Your task: Look through the entries below and extract exactly the lines from the one containing "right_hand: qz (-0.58" through the one containing "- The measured", ends included.
-=-=-
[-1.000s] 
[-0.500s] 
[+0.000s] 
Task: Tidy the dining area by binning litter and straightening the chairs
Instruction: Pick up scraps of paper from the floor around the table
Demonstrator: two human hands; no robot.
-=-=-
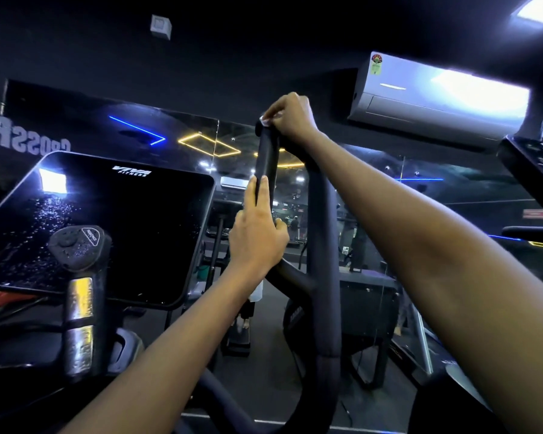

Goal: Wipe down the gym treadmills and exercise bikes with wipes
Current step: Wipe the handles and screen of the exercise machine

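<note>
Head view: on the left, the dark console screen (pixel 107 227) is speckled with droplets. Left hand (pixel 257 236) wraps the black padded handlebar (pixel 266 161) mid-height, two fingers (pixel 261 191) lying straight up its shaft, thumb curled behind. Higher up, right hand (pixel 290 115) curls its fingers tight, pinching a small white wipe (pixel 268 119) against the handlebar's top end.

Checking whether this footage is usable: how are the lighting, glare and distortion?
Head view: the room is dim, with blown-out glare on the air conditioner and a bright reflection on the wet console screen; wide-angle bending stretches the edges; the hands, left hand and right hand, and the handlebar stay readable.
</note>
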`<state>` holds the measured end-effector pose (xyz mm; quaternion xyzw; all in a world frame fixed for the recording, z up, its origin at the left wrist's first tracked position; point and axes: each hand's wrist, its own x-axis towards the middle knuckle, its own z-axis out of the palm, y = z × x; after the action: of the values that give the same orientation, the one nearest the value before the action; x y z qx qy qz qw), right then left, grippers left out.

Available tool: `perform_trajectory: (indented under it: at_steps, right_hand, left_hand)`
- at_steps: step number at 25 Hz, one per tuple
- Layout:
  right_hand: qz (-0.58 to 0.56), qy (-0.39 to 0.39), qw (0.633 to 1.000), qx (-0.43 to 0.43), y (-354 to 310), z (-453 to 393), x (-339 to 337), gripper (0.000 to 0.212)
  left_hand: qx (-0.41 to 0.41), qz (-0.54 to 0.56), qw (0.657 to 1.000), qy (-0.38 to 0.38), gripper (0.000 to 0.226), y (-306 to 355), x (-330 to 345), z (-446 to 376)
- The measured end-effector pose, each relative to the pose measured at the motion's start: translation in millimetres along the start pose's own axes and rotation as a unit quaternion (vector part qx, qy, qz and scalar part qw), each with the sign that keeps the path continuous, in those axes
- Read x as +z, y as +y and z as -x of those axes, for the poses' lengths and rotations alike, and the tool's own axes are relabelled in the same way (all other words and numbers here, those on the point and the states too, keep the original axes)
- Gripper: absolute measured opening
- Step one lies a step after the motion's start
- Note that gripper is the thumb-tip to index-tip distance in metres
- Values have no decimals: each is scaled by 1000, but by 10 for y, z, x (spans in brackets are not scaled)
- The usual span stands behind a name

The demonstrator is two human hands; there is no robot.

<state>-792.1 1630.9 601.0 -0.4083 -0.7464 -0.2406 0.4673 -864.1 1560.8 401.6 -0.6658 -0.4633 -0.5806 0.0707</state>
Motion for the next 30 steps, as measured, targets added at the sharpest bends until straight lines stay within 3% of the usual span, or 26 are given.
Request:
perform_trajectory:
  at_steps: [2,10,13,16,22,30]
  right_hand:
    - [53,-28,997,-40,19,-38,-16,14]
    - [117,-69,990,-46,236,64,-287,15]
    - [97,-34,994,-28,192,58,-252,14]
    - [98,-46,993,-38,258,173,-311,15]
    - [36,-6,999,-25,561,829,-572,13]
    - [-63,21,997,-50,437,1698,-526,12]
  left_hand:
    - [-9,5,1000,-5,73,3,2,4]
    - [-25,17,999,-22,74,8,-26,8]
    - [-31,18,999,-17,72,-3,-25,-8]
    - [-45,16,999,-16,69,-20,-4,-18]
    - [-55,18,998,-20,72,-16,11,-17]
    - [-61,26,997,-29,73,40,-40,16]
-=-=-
Answer to this exercise:
  right_hand: qz (-0.58 to 0.56), qy (-0.39 to 0.39), qw (0.633 to 1.000), qx (-0.43 to 0.43), y (-354 to 310), z (-453 to 393), x (-339 to 337), gripper (0.000 to 0.212)
  left_hand: qx (-0.41 to 0.41), qz (-0.54 to 0.56), qw (0.657 to 1.000), qy (-0.38 to 0.38), gripper (0.000 to 0.226), y (-306 to 355), x (-330 to 345), z (-446 to 376)
- The measured end-effector pose, each relative to the pose measured at the motion's start: translation in millimetres along the start pose's own axes and rotation as a unit quaternion (vector part qx, qy, qz and scalar part qw), each with the sign that keeps the path continuous, in those axes

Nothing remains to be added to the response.